Quick question: can I take relative velocity v as equal to the derivative of y₂ with respect to time?

 

[voko]

But what is v in your equations? And how come it is the same in both equations?

 

[a.man]

"... where v is the relative velocity of its two ends. The force opposes the motion."

So yeah, it should be the same for both cases – both magnitude and direction.

 

[voko]

"Relative velocity" is relative to the velocity of the opposite end. It is the same (= zero) only of the ends have the same velocity. Express it in terms of x1 and x2 for both ends.

 

[a.man]

"Relative velocity" is relative to the velocity of the opposite end. It is the same (= zero) only of the ends have the same velocity. Express it in terms of x1 and x2 for both ends.

Yeah, it's the relative velocity of one end of the dashpot to the other (thus the relative velocity of one mass to another).

So for the first mass it'll be derivate of x₂ minus that of x₁ with respect to time... and for the second mass it'll be negative of that? But the force opposes the motion. Therefore, for the first mass that is displaced by x₁, the force will be negative (to the left). Similarly, if the second mass is displaced by x₂, the force will be negative as well.
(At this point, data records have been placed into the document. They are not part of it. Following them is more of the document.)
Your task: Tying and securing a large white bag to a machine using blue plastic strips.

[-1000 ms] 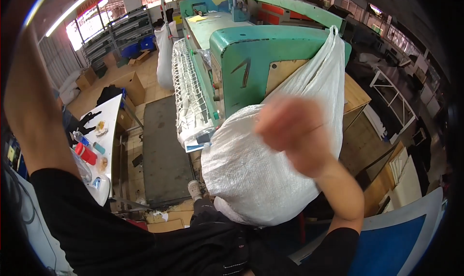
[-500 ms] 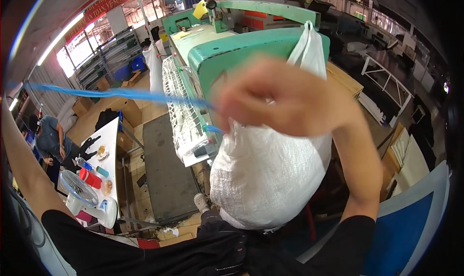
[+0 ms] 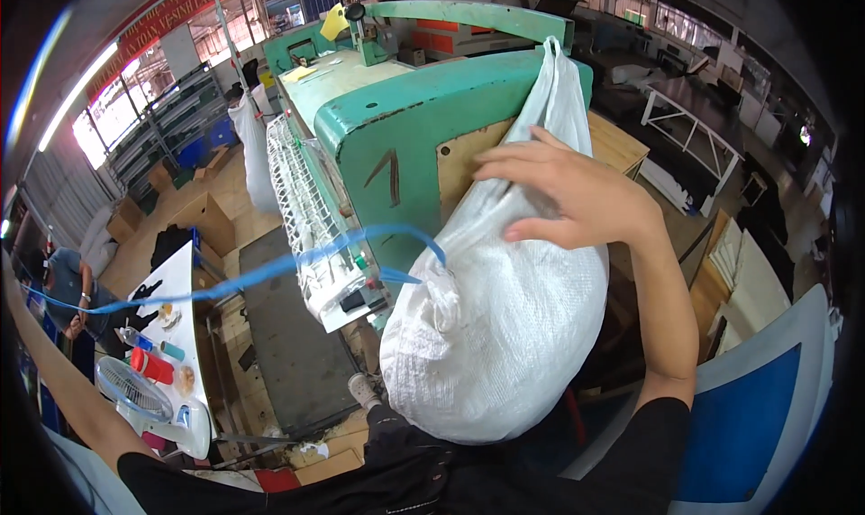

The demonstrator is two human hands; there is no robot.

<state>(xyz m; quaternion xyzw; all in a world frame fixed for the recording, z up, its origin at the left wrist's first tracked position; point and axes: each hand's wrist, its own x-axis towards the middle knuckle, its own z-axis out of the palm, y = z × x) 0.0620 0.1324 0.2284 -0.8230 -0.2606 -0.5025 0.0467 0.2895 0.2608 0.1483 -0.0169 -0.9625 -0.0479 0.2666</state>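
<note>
A bulging white woven sack [image 3: 514, 335] hangs against the end of a green machine [image 3: 378, 145], its upper loop hooked over the machine's top corner. Blue plastic strapping [image 3: 243, 281] is passed through a gathered corner on the sack's left side and trails to the far left. My right hand [image 3: 577, 191] hovers at or just over the upper sack, fingers apart and holding nothing; whether it touches the cloth I cannot tell. My left forearm reaches up the left edge toward the strap's far end, and that hand lies beyond the visible picture.
On the left a white table [image 3: 194, 335] bears a fan [image 3: 135, 389], a red container [image 3: 151, 365] and a bottle. A person [image 3: 68, 285] stands behind it. White netting [image 3: 302, 209] lines the machine's side. A blue-and-white panel [image 3: 748, 425] stands at lower right.
My right hand has moved from the strap up and right, opening its fingers. The blue strap has gone from taut to slack and curved.
</note>
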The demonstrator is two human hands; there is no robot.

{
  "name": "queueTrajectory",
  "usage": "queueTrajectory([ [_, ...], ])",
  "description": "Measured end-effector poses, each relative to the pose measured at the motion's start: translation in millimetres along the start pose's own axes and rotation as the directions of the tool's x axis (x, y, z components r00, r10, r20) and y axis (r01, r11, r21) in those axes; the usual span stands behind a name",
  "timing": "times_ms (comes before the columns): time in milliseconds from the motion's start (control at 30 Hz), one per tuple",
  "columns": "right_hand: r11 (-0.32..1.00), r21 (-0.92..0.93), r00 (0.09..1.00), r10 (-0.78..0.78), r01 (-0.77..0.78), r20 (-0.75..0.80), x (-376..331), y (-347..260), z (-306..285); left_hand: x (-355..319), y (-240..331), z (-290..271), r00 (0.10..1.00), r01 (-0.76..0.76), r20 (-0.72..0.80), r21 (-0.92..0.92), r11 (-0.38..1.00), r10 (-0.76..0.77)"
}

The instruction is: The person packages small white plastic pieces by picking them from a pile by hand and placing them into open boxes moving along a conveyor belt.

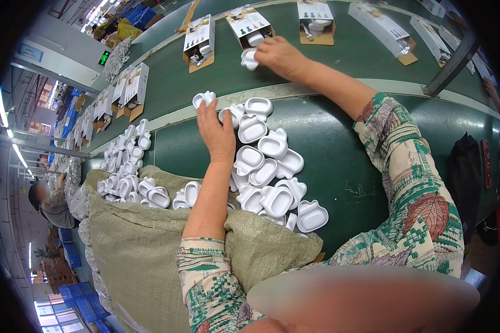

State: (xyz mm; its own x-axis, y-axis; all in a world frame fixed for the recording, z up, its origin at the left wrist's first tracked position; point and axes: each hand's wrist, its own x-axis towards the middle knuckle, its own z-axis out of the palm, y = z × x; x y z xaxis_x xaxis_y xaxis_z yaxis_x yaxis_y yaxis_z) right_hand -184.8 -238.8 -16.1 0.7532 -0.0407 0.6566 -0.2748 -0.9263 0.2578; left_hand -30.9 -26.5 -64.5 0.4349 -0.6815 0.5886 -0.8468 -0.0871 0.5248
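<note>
My right hand pinches a small white plastic dish with a wavy edge. It holds the dish just in front of an open printed carton, where another white piece shows in the mouth. My left hand reaches over the pile with fingers stretched and apart. Its fingertips touch a white dish at the ledge, and its thumb is beside another dish. More such dishes lie heaped around my left forearm, partly hidden by it.
Several open cartons stand along the green conveyor belt. A pale ledge separates it from the green worktable. An olive woven sack lies before me, with more dishes at its mouth. A metal post rises right; another person is far left.
</note>
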Motion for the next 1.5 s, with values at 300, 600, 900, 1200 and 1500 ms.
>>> queueTrajectory([
  [300,0.959,-0.199,0.968,0.227,-0.202,0.111,-9,42,5,2,-2,-2,0.964,0.172,0.185,0.104,0.980,-0.189],
  [600,0.901,-0.167,0.916,0.389,-0.401,-0.097,-21,67,7,4,-1,-9,0.965,0.008,0.261,-0.148,0.989,0.031],
  [900,0.719,0.689,0.972,-0.216,0.094,0.093,-36,-74,-53,-20,121,-101,0.317,-0.296,0.810,-0.409,0.863,0.493],
  [1200,0.921,0.371,0.983,-0.164,0.122,0.082,-41,-54,-32,-46,116,-63,0.421,-0.469,0.831,-0.144,0.871,0.364],
  [1500,0.969,0.246,0.984,-0.035,-0.009,0.173,-36,-39,-24,-19,58,-40,0.785,-0.285,0.554,-0.077,0.955,0.279],
])
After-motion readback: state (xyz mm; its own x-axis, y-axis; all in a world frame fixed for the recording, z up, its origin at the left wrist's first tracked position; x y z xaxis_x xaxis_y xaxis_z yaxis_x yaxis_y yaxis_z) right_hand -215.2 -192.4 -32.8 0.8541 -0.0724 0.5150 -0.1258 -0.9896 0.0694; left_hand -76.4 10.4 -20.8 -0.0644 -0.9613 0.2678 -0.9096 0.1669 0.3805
Are my signs wrong?

If relative velocity is in terms of x₂ - x₁, then I could express it in terms of y₂, right?

On another note, in the third part, if x₁ = x₂ then relative velocity should be 0.

 

[voko]

Yeah, it's the relative velocity of one end of the dashpot to the other (thus the relative velocity of one mass to another).

So for the first mass it'll be derivate of x₂ minus that of x₁ with respect to time... and for the second mass it'll be negative of that? But the force opposes the motion.
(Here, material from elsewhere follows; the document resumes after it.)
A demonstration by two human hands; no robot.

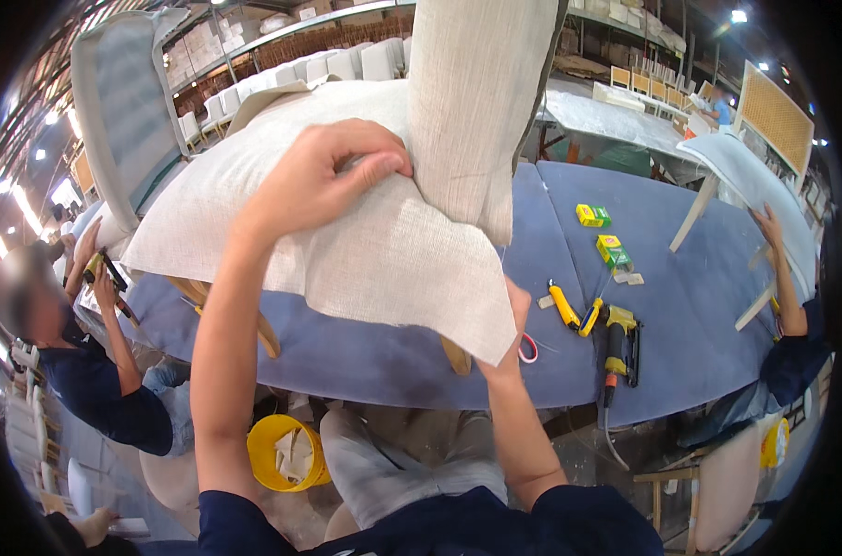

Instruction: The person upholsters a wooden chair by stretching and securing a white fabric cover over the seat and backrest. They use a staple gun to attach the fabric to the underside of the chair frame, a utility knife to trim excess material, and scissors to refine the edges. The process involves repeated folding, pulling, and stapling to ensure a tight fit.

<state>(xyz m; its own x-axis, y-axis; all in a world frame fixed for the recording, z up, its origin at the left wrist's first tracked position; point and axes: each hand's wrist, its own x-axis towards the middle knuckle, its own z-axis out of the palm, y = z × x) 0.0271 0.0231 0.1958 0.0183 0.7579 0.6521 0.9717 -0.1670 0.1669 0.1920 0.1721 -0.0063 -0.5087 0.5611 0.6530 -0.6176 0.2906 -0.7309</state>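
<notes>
The left hand (333, 176) bends over at the wrist, its back up and its fingers curled inward, with the thumb lying along them. Its fingertips reach the crease where the seat meets the upright back; whether they pinch anything there, I cannot tell. The left forearm rises steeply from the lower edge, in front of the cloth. The right hand (515, 320) is lower, at the hanging corner of the cloth, partly hidden behind it, so its grip cannot be told; the right forearm slants up and to the left.

The beige cloth (393, 264) lies over the seat of the chair (467, 102), its loose front edge drooping toward the person. The chair stands on the blue-grey table (690, 278). Near the right hand are a red-handled tool (528, 348), a yellow cutter (563, 306) and, farther right, a staple gun (617, 343). Two small boxes (614, 252) lie beyond. A yellow bucket (257, 454) stands below, and co-workers are at both sides.
</notes>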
I am with you till this point.

Therefore, for the first mass that is displaced by x₁, the force will be negative (to the left). Similarly, if the second mass is displaced by x₂, the force will be negative as well. Are my signs wrong?

This is less clear. The net force acting on either mass is the sum of three forces, two due to springs and one due to damping. I think should write down the equations in terms of x₁ and x₂ just for clarity.

If relative velocity is in terms of x₂ - x₁, then I could express it in terms of y₂, right?

Yes, but, again, you should write down the equations in terms of x₁ and x₂ first.